Thanks @gkronber this was going to be my next step (search duplication), so this PR will make my life much easier :-)
~there is a PR on the PMLB repo that fixes many of these issues. might be ag ood place to start~ oh, i see @gkronber mentioned this
On a recent study (https://dl.acm.org/doi/abs/10.1145/3597312) I've noticed that the difference between the top-N (N = 15 or more) algorithms in most datasets are insignificant. They only differ on a small selection of the Friedman datasets.
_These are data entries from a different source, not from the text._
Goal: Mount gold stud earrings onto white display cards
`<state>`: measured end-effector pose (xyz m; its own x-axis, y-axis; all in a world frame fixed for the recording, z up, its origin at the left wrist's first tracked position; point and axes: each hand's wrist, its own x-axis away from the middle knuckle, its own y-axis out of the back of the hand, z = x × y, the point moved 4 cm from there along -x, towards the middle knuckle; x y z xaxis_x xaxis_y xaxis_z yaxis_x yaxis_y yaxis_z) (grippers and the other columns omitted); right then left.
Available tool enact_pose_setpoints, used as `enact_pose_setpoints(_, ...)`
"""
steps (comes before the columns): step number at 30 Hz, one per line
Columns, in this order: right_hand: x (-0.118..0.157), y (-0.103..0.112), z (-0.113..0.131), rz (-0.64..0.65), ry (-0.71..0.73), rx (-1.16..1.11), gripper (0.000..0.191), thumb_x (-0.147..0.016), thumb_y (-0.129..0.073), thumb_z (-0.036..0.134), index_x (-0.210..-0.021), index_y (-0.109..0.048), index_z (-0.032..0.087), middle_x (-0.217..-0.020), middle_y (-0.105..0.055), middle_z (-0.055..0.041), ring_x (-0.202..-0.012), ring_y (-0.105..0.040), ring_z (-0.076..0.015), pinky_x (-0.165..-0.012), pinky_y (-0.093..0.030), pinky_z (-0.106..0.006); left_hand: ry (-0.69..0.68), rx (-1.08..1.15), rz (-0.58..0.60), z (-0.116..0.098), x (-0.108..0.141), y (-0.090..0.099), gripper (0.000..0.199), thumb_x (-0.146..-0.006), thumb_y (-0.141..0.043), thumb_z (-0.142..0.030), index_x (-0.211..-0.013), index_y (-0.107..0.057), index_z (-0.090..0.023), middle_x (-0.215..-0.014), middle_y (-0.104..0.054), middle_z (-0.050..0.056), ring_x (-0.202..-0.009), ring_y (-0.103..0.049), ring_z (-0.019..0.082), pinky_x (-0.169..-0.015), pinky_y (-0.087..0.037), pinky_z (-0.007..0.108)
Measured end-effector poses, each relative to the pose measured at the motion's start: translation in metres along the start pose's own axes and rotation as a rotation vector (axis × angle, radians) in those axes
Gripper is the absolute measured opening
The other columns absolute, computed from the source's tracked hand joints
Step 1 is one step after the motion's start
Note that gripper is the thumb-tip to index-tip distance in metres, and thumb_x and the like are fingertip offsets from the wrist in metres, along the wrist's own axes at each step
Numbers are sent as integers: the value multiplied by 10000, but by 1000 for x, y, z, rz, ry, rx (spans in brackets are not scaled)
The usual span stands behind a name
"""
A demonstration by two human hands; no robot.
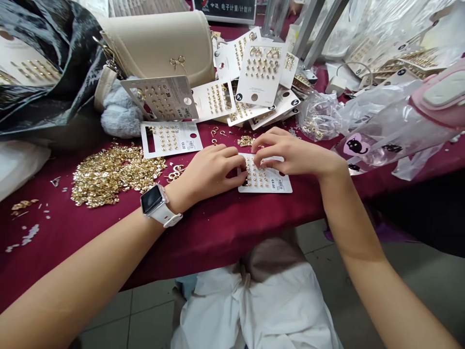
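A white earring card (281,185) with rows of small gold studs and a price label lies flat on the red tablecloth. My left hand (214,169), with a white-strapped watch at its wrist, has thumb and fingertips closed on the card's left edge. Over the card's upper part, my right hand (279,152) bends down with thumb and forefinger close together at the studs. Whatever is between those fingertips is too small to make out. Just beyond the hands sits a little heap of gold pieces (246,140). Another earring card (174,138) lies to the left.
A large pile of gold earring backs (112,174) spreads on the left, with gold hoops (176,173) beside it. Behind stand a cream handbag (160,46) and stacked earring cards (259,72). A pink-topped clear bottle (410,116) and plastic bags (319,114) occupy the right.
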<state>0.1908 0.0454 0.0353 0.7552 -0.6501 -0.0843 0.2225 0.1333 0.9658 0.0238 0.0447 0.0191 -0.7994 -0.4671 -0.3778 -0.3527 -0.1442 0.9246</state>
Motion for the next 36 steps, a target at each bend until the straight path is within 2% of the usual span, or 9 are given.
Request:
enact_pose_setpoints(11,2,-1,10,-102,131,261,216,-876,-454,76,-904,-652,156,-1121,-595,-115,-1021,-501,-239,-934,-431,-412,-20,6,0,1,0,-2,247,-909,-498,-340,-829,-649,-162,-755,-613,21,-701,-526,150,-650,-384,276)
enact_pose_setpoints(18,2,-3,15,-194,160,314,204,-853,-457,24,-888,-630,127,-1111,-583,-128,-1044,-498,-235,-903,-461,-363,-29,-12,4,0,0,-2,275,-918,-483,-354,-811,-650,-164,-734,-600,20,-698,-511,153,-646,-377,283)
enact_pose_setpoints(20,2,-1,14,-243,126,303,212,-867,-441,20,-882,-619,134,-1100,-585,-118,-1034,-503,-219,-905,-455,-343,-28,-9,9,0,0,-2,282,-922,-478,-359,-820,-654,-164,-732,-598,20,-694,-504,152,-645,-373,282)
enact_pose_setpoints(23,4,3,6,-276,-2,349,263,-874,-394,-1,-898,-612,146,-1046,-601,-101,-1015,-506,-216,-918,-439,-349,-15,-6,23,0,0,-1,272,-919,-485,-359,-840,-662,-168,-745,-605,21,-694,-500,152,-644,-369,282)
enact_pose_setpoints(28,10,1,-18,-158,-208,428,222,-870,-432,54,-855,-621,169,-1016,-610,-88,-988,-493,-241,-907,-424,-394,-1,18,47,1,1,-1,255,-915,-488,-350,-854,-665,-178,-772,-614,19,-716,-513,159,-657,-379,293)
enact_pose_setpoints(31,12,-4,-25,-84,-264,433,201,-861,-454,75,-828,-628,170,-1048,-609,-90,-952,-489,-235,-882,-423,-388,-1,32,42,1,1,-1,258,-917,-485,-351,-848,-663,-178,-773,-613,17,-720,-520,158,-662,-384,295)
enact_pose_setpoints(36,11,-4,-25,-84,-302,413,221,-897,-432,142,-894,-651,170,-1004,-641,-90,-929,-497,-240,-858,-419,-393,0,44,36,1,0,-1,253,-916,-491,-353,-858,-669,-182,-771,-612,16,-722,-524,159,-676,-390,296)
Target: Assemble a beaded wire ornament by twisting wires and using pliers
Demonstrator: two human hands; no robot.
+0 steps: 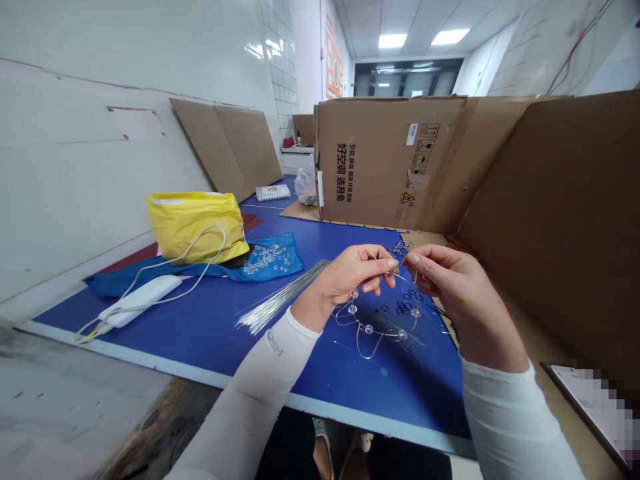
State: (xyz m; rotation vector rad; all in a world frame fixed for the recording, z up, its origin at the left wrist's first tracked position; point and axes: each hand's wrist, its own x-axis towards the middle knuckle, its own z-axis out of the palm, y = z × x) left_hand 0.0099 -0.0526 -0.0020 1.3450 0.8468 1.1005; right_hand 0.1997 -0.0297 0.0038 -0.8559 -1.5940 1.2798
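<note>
Above the blue table, my left hand (373,268) pinches a thin silver wire strung with clear beads. My right hand (434,268) is close beside it, thumb and fingertips pressed together on the same piece. The beaded wire (369,329) hangs below both hands in a loose ring with smaller loops bent between the beads. What exactly lies between the right fingertips is too small to make out. Several dark rings (403,308) lie on the table behind the hanging wire, and small metal pieces (400,248) sit just beyond my fingers.
Left of my arm lies a bundle of straight wires (283,297). Clear beads (267,259) rest on a blue cloth (295,248) by a yellow bag (197,223). A white power strip (143,300) trails its cord. Cardboard (380,167) walls the back and right.
</note>
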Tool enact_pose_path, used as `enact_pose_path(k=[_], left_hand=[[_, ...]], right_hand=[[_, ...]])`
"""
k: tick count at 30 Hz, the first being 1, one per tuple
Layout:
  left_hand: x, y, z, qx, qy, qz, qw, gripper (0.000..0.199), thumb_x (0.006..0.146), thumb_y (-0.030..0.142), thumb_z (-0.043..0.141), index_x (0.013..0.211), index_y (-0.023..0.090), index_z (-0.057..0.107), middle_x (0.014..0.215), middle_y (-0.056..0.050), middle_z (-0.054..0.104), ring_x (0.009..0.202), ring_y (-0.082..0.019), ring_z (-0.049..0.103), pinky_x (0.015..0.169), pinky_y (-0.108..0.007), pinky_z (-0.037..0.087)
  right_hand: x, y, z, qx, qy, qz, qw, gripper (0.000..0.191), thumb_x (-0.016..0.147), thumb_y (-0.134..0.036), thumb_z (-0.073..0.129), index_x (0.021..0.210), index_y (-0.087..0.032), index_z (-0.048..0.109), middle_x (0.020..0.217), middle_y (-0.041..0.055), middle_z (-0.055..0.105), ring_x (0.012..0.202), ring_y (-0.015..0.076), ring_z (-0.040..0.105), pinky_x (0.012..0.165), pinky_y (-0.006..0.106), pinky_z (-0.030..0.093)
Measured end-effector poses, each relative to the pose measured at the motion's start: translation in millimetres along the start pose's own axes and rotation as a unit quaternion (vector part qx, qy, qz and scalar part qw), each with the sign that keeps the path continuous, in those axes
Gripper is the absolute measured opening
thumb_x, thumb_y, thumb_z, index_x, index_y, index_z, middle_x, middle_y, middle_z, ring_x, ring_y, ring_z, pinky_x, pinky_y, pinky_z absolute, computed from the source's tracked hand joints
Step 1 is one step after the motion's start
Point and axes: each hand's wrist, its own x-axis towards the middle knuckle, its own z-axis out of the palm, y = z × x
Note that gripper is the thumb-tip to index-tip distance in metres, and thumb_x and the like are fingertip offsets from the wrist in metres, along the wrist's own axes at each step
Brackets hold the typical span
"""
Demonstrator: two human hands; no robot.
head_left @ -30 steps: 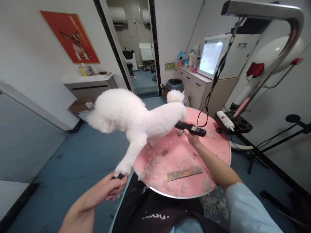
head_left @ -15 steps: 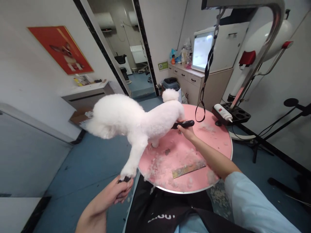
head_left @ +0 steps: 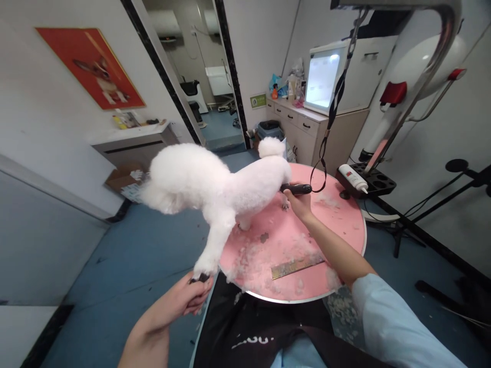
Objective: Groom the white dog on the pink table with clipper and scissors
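The white dog (head_left: 257,184) stands beyond both hands, its body stretched crosswise from one to the other — rump just past the right hand (head_left: 299,203), head farther off past the left hand (head_left: 195,295). Its rear is plainly nearer the right hand; the raised foreleg (head_left: 217,240) comes down towards the left one.

The dog points to the left, its head out past the rim of the worktop. The long axis runs from there back to the right, the round tail upright above the rump.

From where I stand, the right hand is wrapped around a black clipper (head_left: 301,189), which lies roughly level, one end aimed left at the haunch. Whether that end touches the coat or sits just short of it, I can't quite make out. The left hand has its fingers closed around the dark-padded paw (head_left: 201,277), out beside the worktop's edge.

Nearer the person than the right hand, a flat metal comb (head_left: 295,267) lies on the pink worktop (head_left: 347,225) among tufts of loose fur (head_left: 245,263). A dark loop lead (head_left: 335,107) hangs slack just right of the clipper — and farther right, a white bottle (head_left: 353,178) lies on a black holder (head_left: 379,183).
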Motion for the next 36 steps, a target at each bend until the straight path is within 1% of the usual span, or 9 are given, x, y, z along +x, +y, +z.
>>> enact_pose_path(k=[4, 7, 11, 14, 19, 23, 27, 32, 36], left_hand=[[-1, 1, 0.1, 0.002, -0.005, -0.001, 1.0, 0.041, 0.069, 0.056, 0.062, 0.071, 0.023, 0.038, 0.05, 0.011, 0.027, 0.044, -0.005, 0.019, 0.052, -0.025, 0.029], [1, -1, -0.4, 0.001, -0.012, -0.005, 1.0, 0.042, 0.069, 0.056, 0.063, 0.072, 0.023, 0.037, 0.052, 0.011, 0.028, 0.046, -0.005, 0.019, 0.051, -0.025, 0.028], [1, 0, 3.5, -0.005, -0.009, 0.006, 1.0, 0.043, 0.069, 0.056, 0.063, 0.07, 0.023, 0.035, 0.051, 0.011, 0.028, 0.045, -0.005, 0.02, 0.051, -0.025, 0.027], [-1, 2, 6.8, -0.007, -0.003, 0.002, 1.0, 0.045, 0.067, 0.057, 0.064, 0.069, 0.023, 0.034, 0.051, 0.01, 0.028, 0.046, -0.006, 0.02, 0.051, -0.025, 0.027], [-1, 1, 4.4, -0.001, -0.017, -0.002, 1.0, 0.046, 0.067, 0.058, 0.064, 0.068, 0.022, 0.035, 0.052, 0.01, 0.028, 0.046, -0.005, 0.019, 0.05, -0.024, 0.024], [3, -1, 2.7, 0.0, -0.023, 0.012, 1.0, 0.045, 0.068, 0.058, 0.062, 0.067, 0.022, 0.035, 0.051, 0.01, 0.028, 0.045, -0.005, 0.019, 0.05, -0.024, 0.025], [3, 2, 3.8, 0.003, -0.025, 0.016, 1.0, 0.045, 0.069, 0.057, 0.062, 0.066, 0.023, 0.033, 0.051, 0.01, 0.028, 0.045, -0.005, 0.02, 0.05, -0.024, 0.027], [1, 8, 4.7, 0.009, -0.022, 0.013, 1.0, 0.042, 0.068, 0.055, 0.062, 0.067, 0.022, 0.035, 0.052, 0.01, 0.029, 0.046, -0.005, 0.02, 0.05, -0.024, 0.027], [0, 6, 3.7, 0.001, -0.016, 0.005, 1.0, 0.041, 0.067, 0.051, 0.063, 0.066, 0.022, 0.034, 0.053, 0.009, 0.029, 0.047, -0.006, 0.02, 0.05, -0.024, 0.026]], right_hand=[[5, -7, -8, 0.022, 0.019, -0.003, 1.0, 0.049, 0.071, -0.059, 0.077, 0.096, -0.019, 0.063, 0.078, 0.0013, 0.068, 0.059, 0.016, 0.06, 0.056, 0.031, 0.053], [12, -16, -2, 0.039, 0.038, -0.025, 0.998, 0.049, 0.076, -0.059, 0.072, 0.101, -0.019, 0.06, 0.078, 0.0012, 0.068, 0.055, 0.0149, 0.059, 0.056, 0.032, 0.053], [0, -6, 9, -0.038, -0.004, -0.009, 0.999, 0.046, 0.074, -0.056, 0.071, 0.098, -0.019, 0.06, 0.076, 0.0023, 0.067, 0.064, 0.0196, 0.063, 0.061, 0.034, 0.054], [-8, 4, 5, -0.094, -0.031, -0.018, 0.995, 0.043, 0.071, -0.056, 0.073, 0.09, -0.019, 0.062, 0.077, 0.0048, 0.069, 0.069, 0.0228, 0.065, 0.063, 0.036, 0.054], [18, -17, -10, -0.074, 0.027, -0.078, 0.994, 0.043, 0.079, -0.058, 0.068, 0.097, -0.019, 0.065, 0.08, 0.0056, 0.07, 0.067, 0.0219, 0.065, 0.065, 0.037, 0.055], [35, -30, -4, -0.065, 0.02, -0.116, 0.991, 0.047, 0.08, -0.061, 0.066, 0.101, -0.02, 0.064, 0.089, 0.007, 0.071, 0.072, 0.0215, 0.067, 0.066, 0.035, 0.057], [19, -10, 4, -0.103, 0.003, -0.109, 0.989, 0.053, 0.077, -0.065, 0.067, 0.103, -0.019, 0.062, 0.094, 0.0092, 0.071, 0.075, 0.0225, 0.068, 0.068, 0.037, 0.058], [-7, 21, 4, -0.151, -0.044, -0.107, 0.982, 0.048, 0.076, -0.058, 0.07, 0.108, -0.024, 0.059, 0.113, 0.012, 0.071, 0.097, 0.0302, 0.07, 0.082, 0.048, 0.058], [-21, 25, 6, -0.115, -0.036, -0.181, 0.976, 0.042, 0.083, -0.043, 0.067, 0.118, -0.025, 0.053, 0.127, 0.0158, 0.065, 0.117, 0.0325, 0.064, 0.098, 0.055, 0.053]])
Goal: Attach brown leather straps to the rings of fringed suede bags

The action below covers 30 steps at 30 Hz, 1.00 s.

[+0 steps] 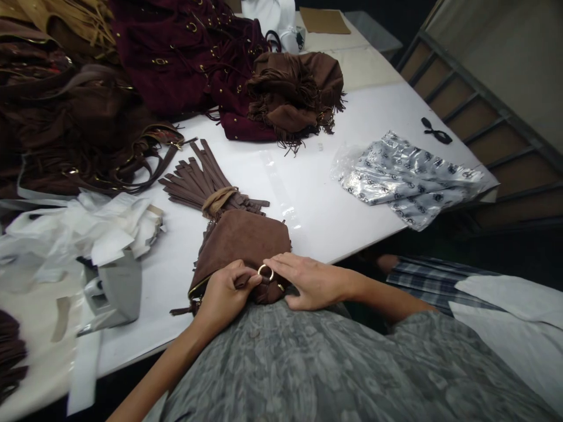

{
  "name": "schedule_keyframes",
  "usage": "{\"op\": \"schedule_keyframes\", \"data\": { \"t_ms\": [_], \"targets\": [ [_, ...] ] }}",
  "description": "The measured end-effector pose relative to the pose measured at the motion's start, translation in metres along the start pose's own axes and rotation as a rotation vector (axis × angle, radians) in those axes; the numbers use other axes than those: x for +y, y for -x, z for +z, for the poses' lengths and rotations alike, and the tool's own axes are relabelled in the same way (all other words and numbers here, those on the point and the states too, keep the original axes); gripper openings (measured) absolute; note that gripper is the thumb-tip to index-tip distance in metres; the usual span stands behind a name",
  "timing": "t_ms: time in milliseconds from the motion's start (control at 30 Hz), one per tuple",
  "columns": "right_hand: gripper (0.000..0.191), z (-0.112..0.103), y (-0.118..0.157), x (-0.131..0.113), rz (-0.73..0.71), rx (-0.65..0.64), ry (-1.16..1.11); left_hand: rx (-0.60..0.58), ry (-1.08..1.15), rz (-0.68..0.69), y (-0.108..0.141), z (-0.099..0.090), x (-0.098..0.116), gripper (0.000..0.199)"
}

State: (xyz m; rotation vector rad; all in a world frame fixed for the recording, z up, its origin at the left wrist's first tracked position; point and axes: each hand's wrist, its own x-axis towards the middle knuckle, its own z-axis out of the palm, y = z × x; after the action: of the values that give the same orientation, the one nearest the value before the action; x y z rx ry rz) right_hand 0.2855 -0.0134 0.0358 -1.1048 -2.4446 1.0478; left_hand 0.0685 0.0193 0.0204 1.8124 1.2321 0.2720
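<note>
A brown suede bag (pixel 246 237) lies at the table's front edge, against my body. Its gold ring (pixel 265 272) stands up between my two hands. My left hand (pixel 229 288) is closed, pinching a rolled brown strap (pixel 241 281) just left of the ring. My right hand (pixel 307 280) rests over the bag's right side, fingers stretched out together, with the fingertips at the ring. Behind the bag lies a bundle of brown strips (pixel 197 176), tied with a tan band (pixel 219 200).
Brown bags (pixel 92 111) and burgundy bags (pixel 176 58) are heaped at the back left. A grey tape dispenser (pixel 118 290) stands left, beside white paper pieces (pixel 109 228). Patterned plastic wrapping (pixel 404 176) lies right. A person's plaid clothing (pixel 422 281) shows beyond the table edge.
</note>
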Motion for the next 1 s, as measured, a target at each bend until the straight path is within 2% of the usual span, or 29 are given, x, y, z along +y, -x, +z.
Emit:
{"op": "schedule_keyframes", "data": {
  "t_ms": [67, 200, 367, 533, 633, 833, 900, 1000],
  "targets": [
    [0.075, -0.005, 0.001, 0.0, -0.002, -0.036, 0.023, 0.023, -0.043, 0.009, 0.0, -0.001, 0.001, 0.024],
    [0.077, 0.0, -0.007, 0.001, 0.012, -0.02, 0.175, -0.018, -0.097, 0.019, -0.005, -0.003, 0.002, 0.022],
    [0.053, 0.008, -0.016, -0.001, 0.007, -0.029, 0.268, -0.087, -0.097, 0.007, -0.007, -0.004, 0.002, 0.025],
    [0.038, 0.008, -0.018, -0.008, 0.071, -0.063, 0.207, -0.098, -0.119, 0.028, 0.002, -0.004, 0.0, 0.026],
    [0.033, 0.008, -0.017, -0.013, 0.103, -0.069, 0.096, -0.091, -0.109, 0.016, 0.009, -0.004, -0.002, 0.024],
    [0.065, 0.001, -0.013, -0.016, 0.095, -0.1, -0.022, 0.036, -0.255, 0.013, 0.014, 0.003, 0.0, 0.025],
    [0.065, 0.001, -0.014, -0.016, 0.111, -0.095, -0.004, 0.059, -0.314, 0.021, 0.013, 0.006, 0.003, 0.025],
    [0.055, 0.007, -0.018, -0.018, 0.166, -0.036, 0.064, 0.064, -0.353, 0.024, 0.009, 0.007, 0.005, 0.026]
  ]
}}
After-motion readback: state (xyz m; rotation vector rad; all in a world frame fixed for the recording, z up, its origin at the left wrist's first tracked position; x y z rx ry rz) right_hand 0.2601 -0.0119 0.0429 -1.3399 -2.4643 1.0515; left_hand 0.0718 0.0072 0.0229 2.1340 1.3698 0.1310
Maybe it is a good idea to separate the comparison of the algorithms in different groups:
Given this, my other proposal is to add the benchmarks of those two competitions into the benchmark and the one proposed by @MilesCranmer. For the 2023 competition I can also generate datasets with different levels of noise and other nasty features! Also, we can grab other benchmark functions from multimodal optimization to create more of those.